Using the records below, give again exactly the lines from the line that contains "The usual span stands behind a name" through the line that contains "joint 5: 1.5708", both ends included, and only those.

[Stored dataset items]
==*==

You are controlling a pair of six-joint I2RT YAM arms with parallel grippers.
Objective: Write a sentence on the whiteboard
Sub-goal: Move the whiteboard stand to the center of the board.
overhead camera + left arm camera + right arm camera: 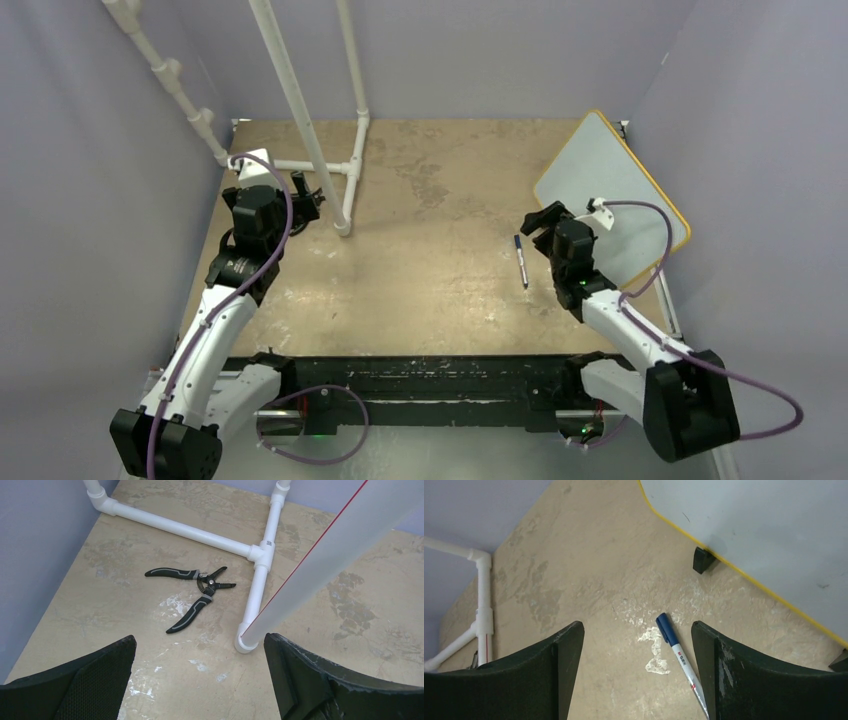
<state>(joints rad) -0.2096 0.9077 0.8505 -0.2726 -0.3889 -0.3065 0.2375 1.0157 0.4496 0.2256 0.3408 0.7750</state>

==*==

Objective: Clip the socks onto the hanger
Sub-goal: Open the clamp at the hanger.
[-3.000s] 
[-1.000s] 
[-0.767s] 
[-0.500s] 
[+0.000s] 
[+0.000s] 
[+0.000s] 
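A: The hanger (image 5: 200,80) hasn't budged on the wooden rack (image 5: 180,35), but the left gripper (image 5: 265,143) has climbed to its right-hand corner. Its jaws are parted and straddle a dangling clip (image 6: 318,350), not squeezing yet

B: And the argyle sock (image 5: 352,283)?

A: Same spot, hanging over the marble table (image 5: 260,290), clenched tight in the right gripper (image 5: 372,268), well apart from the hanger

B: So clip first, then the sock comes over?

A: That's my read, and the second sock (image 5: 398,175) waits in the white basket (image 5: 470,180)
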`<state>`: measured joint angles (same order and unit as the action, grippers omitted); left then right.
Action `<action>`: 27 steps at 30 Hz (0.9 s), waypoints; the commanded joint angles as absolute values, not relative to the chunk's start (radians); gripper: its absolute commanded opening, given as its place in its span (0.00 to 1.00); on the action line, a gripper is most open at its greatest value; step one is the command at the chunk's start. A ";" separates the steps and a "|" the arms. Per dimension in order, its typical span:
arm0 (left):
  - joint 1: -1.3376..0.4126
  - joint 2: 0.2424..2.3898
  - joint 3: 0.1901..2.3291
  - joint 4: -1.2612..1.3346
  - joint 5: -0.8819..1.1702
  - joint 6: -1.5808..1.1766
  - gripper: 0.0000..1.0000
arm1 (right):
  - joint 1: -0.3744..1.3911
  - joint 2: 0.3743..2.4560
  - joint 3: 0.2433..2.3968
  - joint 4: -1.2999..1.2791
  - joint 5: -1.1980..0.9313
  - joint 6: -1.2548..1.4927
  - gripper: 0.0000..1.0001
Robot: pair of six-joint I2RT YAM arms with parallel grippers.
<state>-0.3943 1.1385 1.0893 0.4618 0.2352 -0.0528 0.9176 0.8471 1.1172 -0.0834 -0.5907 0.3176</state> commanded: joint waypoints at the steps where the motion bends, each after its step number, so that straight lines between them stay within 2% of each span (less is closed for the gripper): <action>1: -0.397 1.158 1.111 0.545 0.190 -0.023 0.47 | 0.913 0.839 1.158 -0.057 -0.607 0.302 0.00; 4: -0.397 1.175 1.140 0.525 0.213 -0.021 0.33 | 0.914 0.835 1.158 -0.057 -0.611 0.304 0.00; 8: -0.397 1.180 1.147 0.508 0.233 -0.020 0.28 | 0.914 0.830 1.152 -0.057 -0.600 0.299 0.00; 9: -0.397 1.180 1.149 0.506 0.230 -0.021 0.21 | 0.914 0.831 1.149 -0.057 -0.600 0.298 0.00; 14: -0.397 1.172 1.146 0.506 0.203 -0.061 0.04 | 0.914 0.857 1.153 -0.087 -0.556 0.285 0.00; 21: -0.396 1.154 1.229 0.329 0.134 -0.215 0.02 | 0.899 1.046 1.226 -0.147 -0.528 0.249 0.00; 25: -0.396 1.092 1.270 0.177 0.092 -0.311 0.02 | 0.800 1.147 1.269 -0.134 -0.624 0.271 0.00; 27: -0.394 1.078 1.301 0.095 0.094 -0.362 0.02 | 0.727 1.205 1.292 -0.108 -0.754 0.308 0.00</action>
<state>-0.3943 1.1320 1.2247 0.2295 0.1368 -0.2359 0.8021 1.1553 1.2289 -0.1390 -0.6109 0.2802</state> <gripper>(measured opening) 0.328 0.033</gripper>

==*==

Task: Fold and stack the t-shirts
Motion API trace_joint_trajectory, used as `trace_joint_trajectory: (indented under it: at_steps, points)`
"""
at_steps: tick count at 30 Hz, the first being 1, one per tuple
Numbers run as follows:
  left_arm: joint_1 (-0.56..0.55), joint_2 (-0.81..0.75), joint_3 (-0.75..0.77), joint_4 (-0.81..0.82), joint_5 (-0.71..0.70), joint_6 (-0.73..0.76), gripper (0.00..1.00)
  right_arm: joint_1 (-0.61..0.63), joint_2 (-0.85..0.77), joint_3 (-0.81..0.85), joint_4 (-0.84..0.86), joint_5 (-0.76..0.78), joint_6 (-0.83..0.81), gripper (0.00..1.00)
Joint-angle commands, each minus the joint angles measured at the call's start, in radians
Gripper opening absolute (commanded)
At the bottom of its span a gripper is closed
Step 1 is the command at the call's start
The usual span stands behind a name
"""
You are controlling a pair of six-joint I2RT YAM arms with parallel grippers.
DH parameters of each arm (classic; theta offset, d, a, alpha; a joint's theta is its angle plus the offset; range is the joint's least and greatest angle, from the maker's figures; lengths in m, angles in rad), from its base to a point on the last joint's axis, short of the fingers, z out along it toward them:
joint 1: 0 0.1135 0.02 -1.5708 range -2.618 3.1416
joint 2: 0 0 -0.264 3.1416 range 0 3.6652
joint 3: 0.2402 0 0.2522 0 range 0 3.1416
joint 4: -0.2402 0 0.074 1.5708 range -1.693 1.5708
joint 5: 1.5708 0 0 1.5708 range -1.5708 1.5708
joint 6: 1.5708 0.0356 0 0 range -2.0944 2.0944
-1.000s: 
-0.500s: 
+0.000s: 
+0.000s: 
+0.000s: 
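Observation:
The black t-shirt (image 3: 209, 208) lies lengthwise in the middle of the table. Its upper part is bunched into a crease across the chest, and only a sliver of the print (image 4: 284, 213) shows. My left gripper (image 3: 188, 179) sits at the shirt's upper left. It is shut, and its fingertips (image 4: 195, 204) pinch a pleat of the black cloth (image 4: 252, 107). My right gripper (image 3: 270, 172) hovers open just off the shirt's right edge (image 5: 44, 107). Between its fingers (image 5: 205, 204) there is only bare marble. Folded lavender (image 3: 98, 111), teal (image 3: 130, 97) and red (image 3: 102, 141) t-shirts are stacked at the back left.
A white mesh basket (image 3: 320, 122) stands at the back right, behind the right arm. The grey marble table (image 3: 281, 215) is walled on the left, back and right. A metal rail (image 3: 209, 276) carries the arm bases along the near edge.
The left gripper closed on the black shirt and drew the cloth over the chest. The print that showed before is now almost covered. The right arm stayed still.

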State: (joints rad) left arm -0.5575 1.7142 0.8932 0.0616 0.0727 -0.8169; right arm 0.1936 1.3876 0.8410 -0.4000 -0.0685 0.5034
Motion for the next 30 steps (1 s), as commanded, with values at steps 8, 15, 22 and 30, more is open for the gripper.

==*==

Result of this task:
The usual span stands behind a name
"""
You are controlling a pair of six-joint I2RT YAM arms with parallel grippers.
DH parameters of each arm (classic; theta offset, d, a, alpha; a joint's theta is its angle plus the offset; range is the joint's least and greatest angle, from the maker's figures; lengths in m, angles in rad), from its base to a point on the last joint's axis, short of the fingers, z out along it toward them:
joint 1: 0 0.1135 0.02 -1.5708 range -2.618 3.1416
joint 2: 0 0 -0.264 3.1416 range 0 3.6652
joint 3: 0.2402 0 0.2522 0 range 0 3.1416
joint 4: -0.2402 0 0.074 1.5708 range -1.693 1.5708
joint 5: 1.5708 0 0 1.5708 range -1.5708 1.5708

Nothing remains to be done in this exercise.